§ **ACTIVITY**: Pull out every line from the listing that has the word "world".
++++++++
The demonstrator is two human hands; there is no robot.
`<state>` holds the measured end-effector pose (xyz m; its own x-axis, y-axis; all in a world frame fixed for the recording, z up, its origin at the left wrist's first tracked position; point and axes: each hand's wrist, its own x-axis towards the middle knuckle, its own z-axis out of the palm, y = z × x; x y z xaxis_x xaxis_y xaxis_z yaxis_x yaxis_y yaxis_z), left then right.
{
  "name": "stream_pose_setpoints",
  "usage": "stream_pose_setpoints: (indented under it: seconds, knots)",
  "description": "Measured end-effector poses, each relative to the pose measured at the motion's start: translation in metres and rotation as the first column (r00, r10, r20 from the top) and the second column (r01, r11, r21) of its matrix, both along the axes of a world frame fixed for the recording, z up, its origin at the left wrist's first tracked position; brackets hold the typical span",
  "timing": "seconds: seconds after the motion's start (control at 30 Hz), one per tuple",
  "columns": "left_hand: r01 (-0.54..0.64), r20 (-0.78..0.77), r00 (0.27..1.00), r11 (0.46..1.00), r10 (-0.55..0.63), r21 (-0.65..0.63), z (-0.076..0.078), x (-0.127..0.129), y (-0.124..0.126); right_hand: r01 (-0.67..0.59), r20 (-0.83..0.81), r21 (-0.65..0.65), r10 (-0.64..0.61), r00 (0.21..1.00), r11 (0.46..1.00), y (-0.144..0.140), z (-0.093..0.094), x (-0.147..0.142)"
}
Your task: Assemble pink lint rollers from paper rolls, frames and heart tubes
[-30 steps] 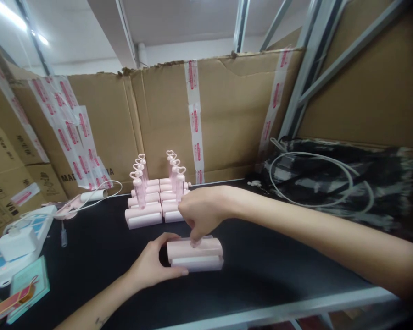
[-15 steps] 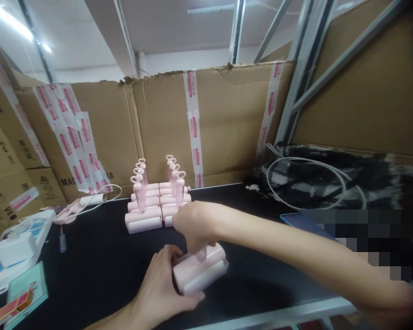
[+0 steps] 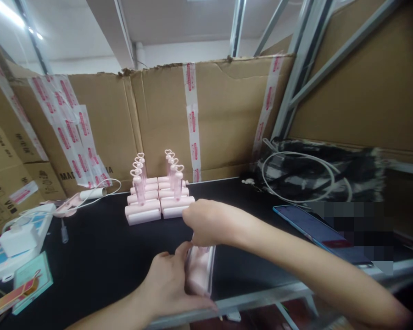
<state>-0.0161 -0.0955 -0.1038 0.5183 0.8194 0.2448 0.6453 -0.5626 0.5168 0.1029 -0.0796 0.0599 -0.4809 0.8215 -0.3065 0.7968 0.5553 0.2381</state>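
Observation:
A pale pink lint roller (image 3: 198, 269) is held over the front of the black table, turned so its long side points toward me. My left hand (image 3: 168, 277) grips the roller body from the left, fingers on its far end and thumb at the near end. Above it, my right hand (image 3: 204, 223) is closed around the handle, which the fist mostly hides. Just beyond my hands, several like lint rollers (image 3: 143, 215) stand in two rows, with clear pink handles upright and heart-shaped loops on top.
On the left lie a white power strip (image 3: 43, 227) with a charger (image 3: 19, 239), a teal card (image 3: 34, 279) and a small screwdriver (image 3: 64, 231). A phone (image 3: 316, 229) and a coiled white cable (image 3: 266, 176) are at right. Cardboard (image 3: 158, 119) walls the back; a metal edge (image 3: 261, 295) runs along the front.
The held lint roller has turned from lying crosswise to pointing toward me, and both hands turned with it. The camera view has shifted slightly, and more of the phone shows.

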Motion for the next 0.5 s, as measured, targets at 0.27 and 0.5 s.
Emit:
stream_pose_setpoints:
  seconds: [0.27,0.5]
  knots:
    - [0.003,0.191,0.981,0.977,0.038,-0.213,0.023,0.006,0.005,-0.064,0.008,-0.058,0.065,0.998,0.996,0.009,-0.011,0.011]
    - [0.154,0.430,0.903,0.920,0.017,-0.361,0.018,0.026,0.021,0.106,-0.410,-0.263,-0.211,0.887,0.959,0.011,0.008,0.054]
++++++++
§ **SOLVED EXERCISE**:
`<state>` holds the measured end-effector pose (xyz m; its own x-axis, y-axis; all in a world frame fixed for the recording, z up, its origin at the left wrist's first tracked position; point and axes: each hand's wrist, its own x-axis towards the middle knuckle, its own z-axis out of the palm, y = z × x; x y z xaxis_x xaxis_y xaxis_z yaxis_x yaxis_y yaxis_z), left then right.
  "description": "Measured end-effector poses, each relative to the pose measured at the motion's start: translation in metres and rotation as the first column (r00, r10, r20 from the top) and the second column (r01, r11, r21) of its matrix, both along the axes of a world frame fixed for the recording, z up, its origin at the left wrist's first tracked position; brackets hold the typical span",

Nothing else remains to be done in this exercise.